▶ **TASK**
Repeat the material exactly, every line of it.

+ + +

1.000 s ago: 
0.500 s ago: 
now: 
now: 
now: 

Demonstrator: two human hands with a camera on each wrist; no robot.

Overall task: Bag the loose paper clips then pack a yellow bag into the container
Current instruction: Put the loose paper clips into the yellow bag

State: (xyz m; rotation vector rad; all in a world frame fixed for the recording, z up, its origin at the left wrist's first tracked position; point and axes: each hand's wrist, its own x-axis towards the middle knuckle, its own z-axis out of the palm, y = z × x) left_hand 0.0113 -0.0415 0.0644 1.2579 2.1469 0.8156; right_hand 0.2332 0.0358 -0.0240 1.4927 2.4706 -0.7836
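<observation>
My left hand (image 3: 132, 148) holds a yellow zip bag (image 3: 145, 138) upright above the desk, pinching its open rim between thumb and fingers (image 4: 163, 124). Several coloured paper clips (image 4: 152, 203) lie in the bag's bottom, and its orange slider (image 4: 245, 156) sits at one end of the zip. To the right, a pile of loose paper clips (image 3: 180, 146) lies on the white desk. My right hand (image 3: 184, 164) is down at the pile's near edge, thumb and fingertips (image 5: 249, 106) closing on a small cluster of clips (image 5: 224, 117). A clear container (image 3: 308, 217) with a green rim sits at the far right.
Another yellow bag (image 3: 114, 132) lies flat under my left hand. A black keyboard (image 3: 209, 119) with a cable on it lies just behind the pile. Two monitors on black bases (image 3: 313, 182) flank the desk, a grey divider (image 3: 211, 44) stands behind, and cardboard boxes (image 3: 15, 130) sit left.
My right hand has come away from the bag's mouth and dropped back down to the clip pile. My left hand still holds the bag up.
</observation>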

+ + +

▶ **COMPLETED TASK**
1.000 s ago: 
0.500 s ago: 
now: 
now: 
now: 

Demonstrator: two human hands with a camera on each wrist; no robot.

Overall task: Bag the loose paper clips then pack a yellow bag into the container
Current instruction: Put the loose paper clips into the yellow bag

State: (xyz m; rotation vector rad; all in a world frame fixed for the recording, z up, its origin at the left wrist's first tracked position; point and axes: each hand's wrist, its own x-axis towards the middle knuckle, its own z-axis out of the palm, y = z × x) left_hand 0.0113 -0.0415 0.0644 1.2579 2.1469 0.8156; right_hand 0.2332 0.0358 -0.0240 1.4927 2.4706 -0.7836
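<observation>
My left hand (image 3: 132, 148) holds a yellow zip bag (image 3: 145, 138) upright above the desk, pinching its open rim between thumb and fingers (image 4: 163, 124). Several coloured paper clips (image 4: 152, 203) lie in the bag's bottom, and its orange slider (image 4: 245, 156) sits at one end of the zip. To the right, a pile of loose paper clips (image 3: 180, 146) lies on the white desk. My right hand (image 3: 184, 164) is down at the pile's near edge, thumb and fingertips (image 5: 249, 106) closing on a small cluster of clips (image 5: 224, 117). A clear container (image 3: 308, 217) with a green rim sits at the far right.
Another yellow bag (image 3: 114, 132) lies flat under my left hand. A black keyboard (image 3: 209, 119) with a cable on it lies just behind the pile. Two monitors on black bases (image 3: 313, 182) flank the desk, a grey divider (image 3: 211, 44) stands behind, and cardboard boxes (image 3: 15, 130) sit left.
My right hand has come away from the bag's mouth and dropped back down to the clip pile. My left hand still holds the bag up.
</observation>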

Nothing else belongs to the answer.